Can Lilacs Get Too Much Sun?
Lilacs, like all flowers, can suffer from too much sun. This is especially true if you live in a very hot climate, where temperatures surge in the afternoon. The biggest sign of sun scorch is dark brown edges on the leaves, and yellowing of the flowers.
- Lilacs can be burned by excessive sun.
- The symptoms of sun scorch include yellowing or drying of the flowers and dark brown spots on the leaves.
- Protect sun-damaged lilacs with this row cover.
- A scorched lilac needs afternoon shade to grow new green leaves and become healthy again.
If lilac buds feel crinkly or parchment-like to the touch—even if their color is still good—it’s a sign that they’re getting too much sun. If you notice these symptoms, provide afternoon shade and give your plants some extra water. They should bounce back to life in a few days if the damage was not severe.
How Much Sun Do Lilacs Require?
When planning where to plant lilacs, follow these tips:
- Lilacs need 6–8 hours of direct sunlight each day.

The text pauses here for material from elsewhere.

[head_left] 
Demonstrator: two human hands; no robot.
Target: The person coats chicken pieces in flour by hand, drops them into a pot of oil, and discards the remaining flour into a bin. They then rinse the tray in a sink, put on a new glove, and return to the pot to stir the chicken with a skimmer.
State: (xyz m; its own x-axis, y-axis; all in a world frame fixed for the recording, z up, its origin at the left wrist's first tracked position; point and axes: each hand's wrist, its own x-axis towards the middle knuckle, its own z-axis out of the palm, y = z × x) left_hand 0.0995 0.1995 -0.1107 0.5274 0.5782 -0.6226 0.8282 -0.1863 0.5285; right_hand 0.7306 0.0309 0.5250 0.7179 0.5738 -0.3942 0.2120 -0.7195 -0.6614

- If you grow lilacs in indirect light, they will require all-day sun for optimal growth.
- Without enough sun, lilacs will not produce flowers.
- Shaded lilacs are also at risk of plant diseases.
- In extremely high temperatures, lilacs can be scorched by the sun.
- Cover scorched lilacs with a row cover in the afternoon to help them recover.
If you plant lilacs in an area where all sides of the plant receive sun, you will be amazed by the sheer number of blooms they produce. Not only that, but sunny conditions mean you won’t have to worry about powdery mildew or other diseases attacking your beautiful lilacs.